How can we still be living in a single room with our children, some of whom are no longer kids, but adolescents?" Benjamin asks. They still have no sanitation, not even a pit latrine. Their staple diet is akple, a meal made from cassava and corn, which Mary also sells from a stand outside their home. "Meat is too expensive for us. We can't afford that luxury," she said.
….“Hannah’s father]… wants the government to support his farm with subsidised fertilisers and farming implements. "The crops are not doing well, because the rains have not been regular this season," he said as he dug up a cassava root. "This will do for dinner," he said. "We thank God we have something to eat today ... tomorrow will take care of itself."
As those who attended the “branding” Ghana conference were sitting down to a fine, balanced meal, the proper “brand Ghana” was what was on show to the Guardian. That is what the world will read about Ghana, not some expensively-purchased advertisement or “advertorial” from which advertising agencies collect huge commissions.

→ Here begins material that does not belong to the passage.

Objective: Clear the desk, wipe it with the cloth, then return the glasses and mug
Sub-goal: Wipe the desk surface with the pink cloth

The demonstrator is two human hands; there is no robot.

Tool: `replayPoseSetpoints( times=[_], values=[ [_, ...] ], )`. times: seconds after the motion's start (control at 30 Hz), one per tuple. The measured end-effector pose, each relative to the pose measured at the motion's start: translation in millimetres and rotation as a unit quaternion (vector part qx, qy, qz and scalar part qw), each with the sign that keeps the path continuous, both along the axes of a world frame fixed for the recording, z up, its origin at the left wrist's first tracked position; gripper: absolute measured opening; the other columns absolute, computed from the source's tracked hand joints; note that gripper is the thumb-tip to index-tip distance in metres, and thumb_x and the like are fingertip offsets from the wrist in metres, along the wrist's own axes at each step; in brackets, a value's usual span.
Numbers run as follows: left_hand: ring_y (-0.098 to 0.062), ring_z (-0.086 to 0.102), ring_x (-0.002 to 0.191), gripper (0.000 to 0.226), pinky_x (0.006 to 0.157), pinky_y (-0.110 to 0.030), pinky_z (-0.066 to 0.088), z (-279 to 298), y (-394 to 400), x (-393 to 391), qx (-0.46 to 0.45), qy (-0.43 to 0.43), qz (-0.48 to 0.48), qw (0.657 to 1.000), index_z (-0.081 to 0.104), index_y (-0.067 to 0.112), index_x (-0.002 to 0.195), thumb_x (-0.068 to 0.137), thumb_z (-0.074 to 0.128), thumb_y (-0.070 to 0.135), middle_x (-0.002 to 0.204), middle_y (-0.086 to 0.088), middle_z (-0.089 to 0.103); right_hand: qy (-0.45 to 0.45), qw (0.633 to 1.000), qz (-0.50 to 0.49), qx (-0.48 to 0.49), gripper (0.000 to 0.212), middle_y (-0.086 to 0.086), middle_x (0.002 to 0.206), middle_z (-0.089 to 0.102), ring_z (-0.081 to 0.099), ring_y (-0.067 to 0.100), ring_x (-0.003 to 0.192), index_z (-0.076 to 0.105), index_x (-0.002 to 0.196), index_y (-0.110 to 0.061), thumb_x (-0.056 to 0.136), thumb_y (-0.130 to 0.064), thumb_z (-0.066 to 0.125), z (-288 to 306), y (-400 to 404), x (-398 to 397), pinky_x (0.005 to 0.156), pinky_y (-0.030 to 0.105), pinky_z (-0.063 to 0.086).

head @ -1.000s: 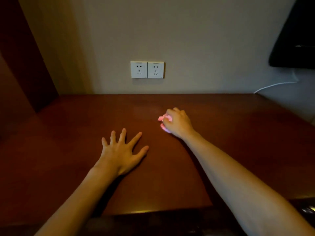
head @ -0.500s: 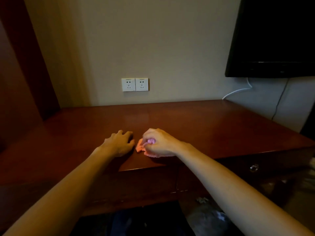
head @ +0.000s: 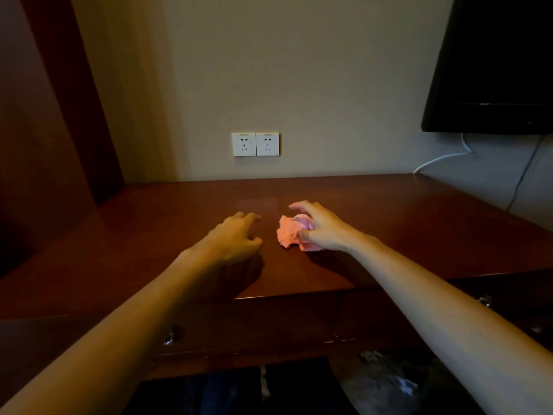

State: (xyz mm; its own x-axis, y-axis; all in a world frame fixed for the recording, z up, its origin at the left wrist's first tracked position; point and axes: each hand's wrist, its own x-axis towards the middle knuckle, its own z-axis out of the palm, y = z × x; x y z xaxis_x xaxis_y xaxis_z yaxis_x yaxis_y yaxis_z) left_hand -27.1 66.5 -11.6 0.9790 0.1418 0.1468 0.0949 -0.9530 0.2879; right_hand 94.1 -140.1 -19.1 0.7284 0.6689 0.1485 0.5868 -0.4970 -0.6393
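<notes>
My right hand [head: 321, 227] holds the pink cloth [head: 291, 233], bunched into a wad, with my thumb and lower fingers curled into it while my index finger sticks out forward above it. The cloth lies on the desk [head: 404, 223], in the middle part of the dark red-brown top, a little nearer to the front edge than to the wall. My left hand [head: 236, 239] rests on the desk just beside the cloth, apart from it, holding nothing; its fingers are loosely bent, tips down toward the wood, thumb tucked at the side. Both my forearms are bare and reach in from the bottom corners. On the beige wall behind the desk sits a pair of white sockets [head: 255, 144], side by side, just above the desk's back edge. At the upper right hangs a dark screen [head: 493, 64], and a white cable [head: 443, 158] runs down from under it to the desk's back corner. Below the front edge I see drawer fronts with a metal knob [head: 170, 338] under my left forearm. Neither glasses nor mug shows in my view.
</notes>
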Motion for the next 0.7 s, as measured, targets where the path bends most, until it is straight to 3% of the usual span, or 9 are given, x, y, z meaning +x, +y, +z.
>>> replayPoseSetpoints(
  times=[0.1,0.23,0.37,0.47,0.57,0.7],
  values=[
    [-0.024,0.043,0.137,0.076,0.111,-0.039,0.041,-6.1,-15.6,22.4,-0.034,-0.008,-0.095,0.995,0.035,0.026,0.154,0.089,0.069,0.047,0.154,-0.005,0.039,-0.074,0.993,-0.014,-0.092,0.069,0.002,0.139,0.047,0.054,0.02,0.121,0.045,0.149,-0.028,0.087,-0.031,0.076,-3.2,-10.1,11.3,0.093,0.029,0.049],
    [-0.021,0.032,0.146,0.088,0.117,-0.038,0.033,-16.5,-32.3,62.2,-0.063,-0.023,-0.166,0.984,0.028,0.025,0.158,0.086,0.075,0.045,0.162,-0.003,0.03,-0.087,0.99,-0.022,-0.108,0.075,0.002,0.141,0.052,0.055,0.019,0.123,0.041,0.15,-0.023,0.088,-0.046,0.076,-1.9,-19.2,20.6,0.099,0.032,0.048],
    [-0.023,0.055,0.124,0.066,0.101,-0.037,0.048,-26.6,-34.7,94.5,-0.069,-0.039,-0.149,0.986,0.04,0.027,0.149,0.09,0.068,0.04,0.145,-0.002,0.05,-0.086,0.982,-0.112,-0.122,0.076,0.003,0.14,0.056,0.059,0.025,0.121,0.04,0.15,-0.021,0.089,-0.05,0.074,-6.0,-4.4,34.2,0.095,0.038,0.052],
    [-0.021,0.062,0.102,0.046,0.083,-0.035,0.054,-29.2,-33.2,106.5,-0.024,-0.082,-0.116,0.99,0.049,0.024,0.132,0.09,0.064,0.038,0.128,-0.002,0.059,-0.111,0.969,-0.165,-0.147,0.061,0.007,0.13,0.061,0.061,0.03,0.114,0.05,0.138,-0.021,0.084,-0.036,0.077,-7.3,15.8,42.2,0.087,0.038,0.054],
    [-0.027,0.063,0.105,0.052,0.087,-0.039,0.055,-23.5,-29.0,98.5,0.011,-0.089,-0.093,0.992,0.047,0.019,0.135,0.09,0.066,0.033,0.126,-0.005,0.059,-0.136,0.964,-0.136,-0.181,0.056,0.009,0.127,0.059,0.059,0.033,0.116,0.051,0.135,-0.019,0.084,-0.028,0.071,-1.9,32.1,35.7,0.079,0.035,0.046],
    [-0.027,0.063,0.102,0.051,0.084,-0.038,0.055,-20.6,2.1,46.8,0.038,-0.086,-0.077,0.993,0.048,0.019,0.135,0.089,0.066,0.027,0.123,-0.004,0.06,-0.128,0.979,-0.065,-0.142,0.056,0.0,0.118,0.063,0.061,0.026,0.105,0.057,0.127,-0.027,0.078,-0.046,0.076,0.3,48.5,0.7,0.075,0.034,0.047]
  ],
)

Such “branding efforts” are worthless, in the face of the evidence that reputable journalists find and report about our country.

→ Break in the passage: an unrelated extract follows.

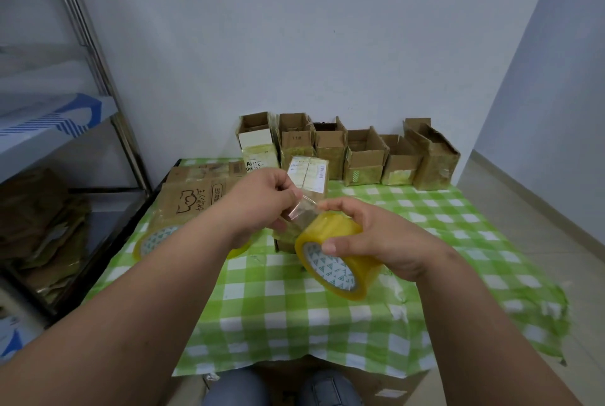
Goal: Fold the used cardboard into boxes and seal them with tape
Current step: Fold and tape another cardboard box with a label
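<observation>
Small box (306, 176) standing mid-bench, just behind both hands, top seam under clear tape. Tape roll (339, 255) gripped in right hand (379, 242), fingers curled round its rim. Free tape end (302, 209) pinched between thumb and fingers of left hand (262, 206), pulled out short of the box. Six taped boxes (347, 150) lined along the wall, tops open. Flat cardboard (193, 196) stacked left, unfolded. Second roll (154, 238) beside it. Roughly midway, by the look.
</observation>
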A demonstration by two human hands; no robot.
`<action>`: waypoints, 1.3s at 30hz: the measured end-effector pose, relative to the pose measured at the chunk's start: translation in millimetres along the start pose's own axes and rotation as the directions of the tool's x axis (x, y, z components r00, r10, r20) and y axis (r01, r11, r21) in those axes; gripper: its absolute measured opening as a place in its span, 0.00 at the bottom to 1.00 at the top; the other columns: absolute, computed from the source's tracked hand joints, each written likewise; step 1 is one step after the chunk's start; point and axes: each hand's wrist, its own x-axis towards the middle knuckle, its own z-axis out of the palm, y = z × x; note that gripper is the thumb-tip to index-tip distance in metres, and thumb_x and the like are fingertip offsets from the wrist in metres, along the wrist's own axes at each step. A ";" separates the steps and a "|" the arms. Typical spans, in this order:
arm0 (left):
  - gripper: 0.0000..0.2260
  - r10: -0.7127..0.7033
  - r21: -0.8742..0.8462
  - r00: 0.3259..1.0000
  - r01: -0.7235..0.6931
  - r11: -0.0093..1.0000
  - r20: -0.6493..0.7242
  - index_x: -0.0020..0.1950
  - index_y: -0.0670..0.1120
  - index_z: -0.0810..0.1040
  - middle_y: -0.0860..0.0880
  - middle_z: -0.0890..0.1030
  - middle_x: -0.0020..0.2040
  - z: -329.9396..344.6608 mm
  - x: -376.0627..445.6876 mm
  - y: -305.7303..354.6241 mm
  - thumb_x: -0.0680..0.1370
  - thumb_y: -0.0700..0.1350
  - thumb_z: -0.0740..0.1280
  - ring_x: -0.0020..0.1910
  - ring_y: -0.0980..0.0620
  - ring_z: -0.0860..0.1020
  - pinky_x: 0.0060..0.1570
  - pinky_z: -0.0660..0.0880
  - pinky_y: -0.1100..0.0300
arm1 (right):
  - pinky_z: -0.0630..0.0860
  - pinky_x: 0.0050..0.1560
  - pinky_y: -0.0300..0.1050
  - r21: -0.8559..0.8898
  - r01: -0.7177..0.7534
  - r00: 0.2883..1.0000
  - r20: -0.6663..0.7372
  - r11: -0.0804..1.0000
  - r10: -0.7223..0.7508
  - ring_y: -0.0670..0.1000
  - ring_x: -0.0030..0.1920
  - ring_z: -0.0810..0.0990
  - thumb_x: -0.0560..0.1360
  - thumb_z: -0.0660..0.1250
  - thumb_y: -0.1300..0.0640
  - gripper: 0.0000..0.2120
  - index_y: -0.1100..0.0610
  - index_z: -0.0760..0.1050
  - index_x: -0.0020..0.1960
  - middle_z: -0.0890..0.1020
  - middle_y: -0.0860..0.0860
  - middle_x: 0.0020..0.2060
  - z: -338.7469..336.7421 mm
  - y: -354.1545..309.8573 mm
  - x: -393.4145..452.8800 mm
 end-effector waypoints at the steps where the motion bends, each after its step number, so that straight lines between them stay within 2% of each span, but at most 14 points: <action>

If we want Ghana to be admired, then we must provide all our villages with potable water.
We must make sure that children who go to school are not driven out if they have no money for school fees.
We must eradicate the environmental hazards that produce malaria. And we must build effective and efficient health centres, where our people can go and get good medical attention when they fall sick.
That is the only way in which we can brand Ghana credibly. Everything else is hot air.